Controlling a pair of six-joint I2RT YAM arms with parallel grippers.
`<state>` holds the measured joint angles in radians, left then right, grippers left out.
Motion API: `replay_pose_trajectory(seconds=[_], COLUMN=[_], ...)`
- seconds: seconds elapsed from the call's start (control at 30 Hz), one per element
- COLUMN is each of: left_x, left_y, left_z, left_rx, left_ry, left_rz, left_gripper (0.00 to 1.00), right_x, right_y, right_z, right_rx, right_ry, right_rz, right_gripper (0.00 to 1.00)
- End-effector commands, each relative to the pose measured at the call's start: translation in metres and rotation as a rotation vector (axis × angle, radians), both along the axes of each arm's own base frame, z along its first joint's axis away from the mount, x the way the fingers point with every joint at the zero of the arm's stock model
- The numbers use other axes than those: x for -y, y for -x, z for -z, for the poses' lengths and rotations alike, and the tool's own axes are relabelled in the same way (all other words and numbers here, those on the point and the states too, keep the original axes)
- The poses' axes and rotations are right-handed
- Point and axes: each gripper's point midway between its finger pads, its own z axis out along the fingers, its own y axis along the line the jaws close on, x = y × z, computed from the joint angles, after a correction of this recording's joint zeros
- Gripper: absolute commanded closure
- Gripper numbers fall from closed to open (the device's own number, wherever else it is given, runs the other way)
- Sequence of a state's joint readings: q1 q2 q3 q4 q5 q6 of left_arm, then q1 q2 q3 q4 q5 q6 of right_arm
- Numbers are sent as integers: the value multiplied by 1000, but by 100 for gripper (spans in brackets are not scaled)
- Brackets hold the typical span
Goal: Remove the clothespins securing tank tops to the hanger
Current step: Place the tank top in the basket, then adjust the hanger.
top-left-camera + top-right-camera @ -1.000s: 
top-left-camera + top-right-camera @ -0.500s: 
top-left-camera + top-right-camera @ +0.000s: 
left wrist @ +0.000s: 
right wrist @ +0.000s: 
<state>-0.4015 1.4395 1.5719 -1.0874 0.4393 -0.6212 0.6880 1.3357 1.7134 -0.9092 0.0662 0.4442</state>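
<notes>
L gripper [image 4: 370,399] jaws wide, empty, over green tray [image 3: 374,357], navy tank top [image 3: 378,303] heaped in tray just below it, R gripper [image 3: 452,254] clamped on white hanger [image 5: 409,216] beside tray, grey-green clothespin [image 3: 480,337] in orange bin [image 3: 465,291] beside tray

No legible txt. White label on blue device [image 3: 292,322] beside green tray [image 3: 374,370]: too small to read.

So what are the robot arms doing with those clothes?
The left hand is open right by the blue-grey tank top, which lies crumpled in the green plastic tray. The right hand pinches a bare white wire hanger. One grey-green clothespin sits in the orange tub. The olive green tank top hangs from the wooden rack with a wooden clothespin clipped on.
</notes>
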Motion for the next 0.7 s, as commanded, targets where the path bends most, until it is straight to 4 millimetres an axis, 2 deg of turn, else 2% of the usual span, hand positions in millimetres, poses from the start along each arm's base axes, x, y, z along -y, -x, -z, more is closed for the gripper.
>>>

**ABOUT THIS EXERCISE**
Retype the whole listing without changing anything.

**SOLUTION TO THIS EXERCISE**
Controlling a pair of six-joint I2RT YAM arms with parallel grippers.
`<state>` holds the measured joint angles in radians, left then right, grippers left out.
Motion API: `replay_pose_trajectory(seconds=[_], COLUMN=[_], ...)`
- seconds: seconds elapsed from the call's start (control at 30 Hz), one per element
- COLUMN is each of: left_x, left_y, left_z, left_rx, left_ry, left_rz, left_gripper (0.00 to 1.00), right_x, right_y, right_z, right_rx, right_ry, right_rz, right_gripper (0.00 to 1.00)
- End-effector commands, each relative to the pose measured at the call's start: translation in metres and rotation as a rotation vector (axis × angle, radians), both along the axes of each arm's own base frame, z along its first joint's axis away from the mount, x the way the fingers point with every joint at the zero of the arm's stock model
- The numbers use other axes than those: x for -y, y for -x, z for -z, for the poses' lengths and rotations alike, and the tool's own axes are relabelled in the same way (all other words and numbers here, those on the point and the states too, keep the original axes)
- The poses' axes and rotations are right-handed
- Point and axes: each gripper's point midway between its finger pads, its own z axis out along the fingers, its own y axis along the line the jaws close on, x = y × z, computed from the joint angles, after a correction of this recording's joint zeros
- Gripper: absolute commanded closure
- Gripper numbers fall from closed to open (the device's own number, wherever else it is given, runs the other way)
- Sequence of a state's joint readings: q1 q2 q3 q4 q5 q6 of left_arm, then q1 q2 q3 q4 q5 q6 of right_arm
- Numbers are sent as integers: the value multiplied by 1000, but by 100 for gripper (spans in brackets are not scaled)
- Brackets hold the typical span
Goal: Remove the clothespins securing tank tops to the hanger
Current step: Place the tank top in the basket, then adjust the hanger.
top-left-camera + top-right-camera @ -1.000s: 
top-left-camera + top-right-camera @ -0.500s: 
top-left-camera + top-right-camera @ +0.000s: 
left wrist @ +0.000s: 
right wrist @ +0.000s: 
<state>-0.4015 1.4395 1.5719 -1.0874 0.4393 -0.6212 0.6880 1.3357 1.7134 -0.9092 0.0662 0.4442</state>
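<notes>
L gripper [image 4: 370,399] jaws wide, empty, over green tray [image 3: 374,357], navy tank top [image 3: 378,303] heaped in tray just below it, R gripper [image 3: 452,254] clamped on white hanger [image 5: 409,216] beside tray, grey-green clothespin [image 3: 480,337] in orange bin [image 3: 465,291] beside tray

No legible txt. White label on blue device [image 3: 292,322] beside green tray [image 3: 374,370]: too small to read.

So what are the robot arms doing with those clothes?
The left hand is open right by the blue-grey tank top, which lies crumpled in the green plastic tray. The right hand pinches a bare white wire hanger. One grey-green clothespin sits in the orange tub. The olive green tank top hangs from the wooden rack with a wooden clothespin clipped on.
</notes>
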Motion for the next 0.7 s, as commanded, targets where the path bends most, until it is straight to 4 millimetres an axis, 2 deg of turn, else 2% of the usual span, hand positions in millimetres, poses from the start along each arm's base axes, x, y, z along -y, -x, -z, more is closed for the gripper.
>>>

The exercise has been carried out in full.